Winner of the FIPRESCI Prize at the Cannes Film Festival

Marco Ferreri’s decadent and depraved masterpiece follows four friends (Marcello Mastroianni, Michel Piccoli, Philippe Noiret and Ugo Tognazzi) as they hole up in a Parisian villa with three prostitutes and a local schoolteacher (Andréa Ferréol) to eat themselves to death.
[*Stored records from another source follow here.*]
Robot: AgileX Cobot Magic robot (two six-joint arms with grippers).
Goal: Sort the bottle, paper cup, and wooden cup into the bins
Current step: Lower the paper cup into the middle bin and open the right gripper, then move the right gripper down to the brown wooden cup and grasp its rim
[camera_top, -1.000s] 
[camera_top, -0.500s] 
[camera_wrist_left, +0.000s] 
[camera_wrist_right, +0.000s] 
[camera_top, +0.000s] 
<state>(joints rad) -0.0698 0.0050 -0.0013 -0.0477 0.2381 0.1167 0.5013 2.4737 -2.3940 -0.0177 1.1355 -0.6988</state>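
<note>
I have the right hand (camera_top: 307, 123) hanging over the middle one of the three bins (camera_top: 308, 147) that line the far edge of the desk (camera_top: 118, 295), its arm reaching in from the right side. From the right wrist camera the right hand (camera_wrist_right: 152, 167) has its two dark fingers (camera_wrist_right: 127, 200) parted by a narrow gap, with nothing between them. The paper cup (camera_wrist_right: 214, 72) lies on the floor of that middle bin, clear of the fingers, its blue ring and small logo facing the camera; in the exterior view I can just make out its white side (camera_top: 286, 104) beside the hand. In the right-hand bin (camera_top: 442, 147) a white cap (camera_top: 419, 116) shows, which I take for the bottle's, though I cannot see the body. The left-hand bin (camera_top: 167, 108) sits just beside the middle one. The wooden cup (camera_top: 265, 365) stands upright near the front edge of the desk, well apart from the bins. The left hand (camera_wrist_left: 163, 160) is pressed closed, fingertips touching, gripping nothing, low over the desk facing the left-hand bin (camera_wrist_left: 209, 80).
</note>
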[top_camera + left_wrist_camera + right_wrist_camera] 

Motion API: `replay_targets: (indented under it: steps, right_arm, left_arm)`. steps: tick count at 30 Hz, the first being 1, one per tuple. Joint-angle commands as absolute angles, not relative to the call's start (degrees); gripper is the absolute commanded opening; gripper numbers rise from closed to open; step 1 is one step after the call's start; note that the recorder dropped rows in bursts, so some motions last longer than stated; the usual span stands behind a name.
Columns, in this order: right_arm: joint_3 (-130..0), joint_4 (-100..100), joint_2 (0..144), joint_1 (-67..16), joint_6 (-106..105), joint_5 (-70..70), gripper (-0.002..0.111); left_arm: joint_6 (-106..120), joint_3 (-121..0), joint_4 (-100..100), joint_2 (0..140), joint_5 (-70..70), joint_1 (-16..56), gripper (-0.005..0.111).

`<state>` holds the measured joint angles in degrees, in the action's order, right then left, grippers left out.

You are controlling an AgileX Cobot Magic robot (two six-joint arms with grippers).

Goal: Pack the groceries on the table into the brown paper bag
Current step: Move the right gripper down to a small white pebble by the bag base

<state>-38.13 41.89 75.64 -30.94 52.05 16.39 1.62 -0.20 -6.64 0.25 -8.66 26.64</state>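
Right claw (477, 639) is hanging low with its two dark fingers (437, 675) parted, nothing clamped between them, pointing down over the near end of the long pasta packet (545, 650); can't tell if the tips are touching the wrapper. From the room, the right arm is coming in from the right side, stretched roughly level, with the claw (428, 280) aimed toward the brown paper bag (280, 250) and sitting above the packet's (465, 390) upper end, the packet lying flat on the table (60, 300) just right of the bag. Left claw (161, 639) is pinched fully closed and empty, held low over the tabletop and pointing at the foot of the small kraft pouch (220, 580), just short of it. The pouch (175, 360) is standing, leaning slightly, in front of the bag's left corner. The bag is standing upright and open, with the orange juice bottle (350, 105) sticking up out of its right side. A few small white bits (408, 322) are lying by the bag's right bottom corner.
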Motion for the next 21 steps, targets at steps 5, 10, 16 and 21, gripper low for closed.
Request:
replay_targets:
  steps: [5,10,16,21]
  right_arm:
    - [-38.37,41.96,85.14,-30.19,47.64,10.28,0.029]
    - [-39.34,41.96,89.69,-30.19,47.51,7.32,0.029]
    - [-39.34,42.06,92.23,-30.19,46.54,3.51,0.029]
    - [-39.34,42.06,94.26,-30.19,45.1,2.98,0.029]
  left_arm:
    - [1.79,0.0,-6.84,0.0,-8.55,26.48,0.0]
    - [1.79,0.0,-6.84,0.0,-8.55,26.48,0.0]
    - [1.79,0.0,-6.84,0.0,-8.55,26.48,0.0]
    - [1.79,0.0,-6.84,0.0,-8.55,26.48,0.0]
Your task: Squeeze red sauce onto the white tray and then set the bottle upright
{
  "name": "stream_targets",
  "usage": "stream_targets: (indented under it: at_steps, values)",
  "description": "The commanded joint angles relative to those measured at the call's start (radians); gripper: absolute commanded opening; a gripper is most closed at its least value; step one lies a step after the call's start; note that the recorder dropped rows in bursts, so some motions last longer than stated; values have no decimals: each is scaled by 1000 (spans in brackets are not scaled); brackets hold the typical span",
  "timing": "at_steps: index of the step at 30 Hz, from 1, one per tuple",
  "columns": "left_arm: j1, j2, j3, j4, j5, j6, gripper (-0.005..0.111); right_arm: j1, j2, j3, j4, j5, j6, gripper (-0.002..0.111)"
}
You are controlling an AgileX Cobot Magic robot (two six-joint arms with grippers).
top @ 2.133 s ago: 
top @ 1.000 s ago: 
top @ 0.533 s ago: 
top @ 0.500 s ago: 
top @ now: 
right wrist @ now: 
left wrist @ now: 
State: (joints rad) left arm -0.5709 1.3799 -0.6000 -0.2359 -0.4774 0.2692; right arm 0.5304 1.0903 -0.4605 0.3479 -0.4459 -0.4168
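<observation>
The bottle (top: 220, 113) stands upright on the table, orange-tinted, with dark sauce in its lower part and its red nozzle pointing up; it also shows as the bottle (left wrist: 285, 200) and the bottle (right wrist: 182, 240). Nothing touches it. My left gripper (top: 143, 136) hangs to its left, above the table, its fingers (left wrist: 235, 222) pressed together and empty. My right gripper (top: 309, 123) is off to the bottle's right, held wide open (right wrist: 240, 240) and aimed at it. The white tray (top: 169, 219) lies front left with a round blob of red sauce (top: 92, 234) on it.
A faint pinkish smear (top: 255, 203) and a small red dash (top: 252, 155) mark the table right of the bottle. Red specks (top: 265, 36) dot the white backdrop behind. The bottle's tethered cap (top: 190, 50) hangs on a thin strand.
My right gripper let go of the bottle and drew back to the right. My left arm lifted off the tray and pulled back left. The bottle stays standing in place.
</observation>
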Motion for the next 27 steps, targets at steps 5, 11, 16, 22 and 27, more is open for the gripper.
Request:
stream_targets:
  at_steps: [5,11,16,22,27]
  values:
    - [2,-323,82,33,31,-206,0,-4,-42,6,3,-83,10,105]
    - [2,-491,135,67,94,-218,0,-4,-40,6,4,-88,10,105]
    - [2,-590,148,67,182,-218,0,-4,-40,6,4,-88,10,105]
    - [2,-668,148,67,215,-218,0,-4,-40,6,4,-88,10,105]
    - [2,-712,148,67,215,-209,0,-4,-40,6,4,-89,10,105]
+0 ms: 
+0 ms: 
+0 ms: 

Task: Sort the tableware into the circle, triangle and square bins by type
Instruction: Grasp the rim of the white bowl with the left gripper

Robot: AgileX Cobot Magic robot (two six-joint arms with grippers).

DVD EXTRA: Excerpt from the documentary “Marco Ferreri: The Director Who Came from the Future”

Customer Reviews

Most Helpful Customer Reviews
28 of 30 people found the following review helpful
4.0 out of 5 stars One of the most provocative movies of all times February 25, 2001
I like this movie for its outrageousness and its ability to combine an allegoric vision and a creeping reality: what are we doing with our lives? Where will this boredom of modern living lead us to? The idea of four friends engaging in an all-out "Grande Abbufatta" (the original title in Italian) is quite a perceptive allegory of what happened to the so-called Western civilization as a whole. It seems it has nowhere to go but to a formidable blow-out since its very beginning...
I'm not a big fan of Marco Ferreri's work. I think he was quite irregular in his output, but when he hit the mark he was simply second to none. For me, this "La Grande Bouffe" and "L'Ape Regina" ("The Queen Bee" or "The Conjugal Bed", 1963, with Ugo Tognazzi and Marina Vlady) are among the best examples of black comedy ever to be given us by filmmakers anywhere in the world. His choice of actors couldn't be better: Mastroianni, Piccoli, Noiret and Tognazzi will be forever among the greatest in this trade, and in "La Grande Bouffe" all of them give us one of the finest of their efforts ever.
I was very happy when I knew this movie was being released on DVD because I had seen it twice in movie theaters: in 1978 (the Italian-spoken version) and in 1981 (the French-spoken version, the one on this DVD). I was hoping the DVD version would bring both. I was quite disappointed to see that it brings only the French-spoken version, with English subtitles. It would have added much more to my pleasure if this DVD version of "La Grande Bouffe" would come with both Italian- and French-spoken versions, and also with Italian and French - besides English - subtitles.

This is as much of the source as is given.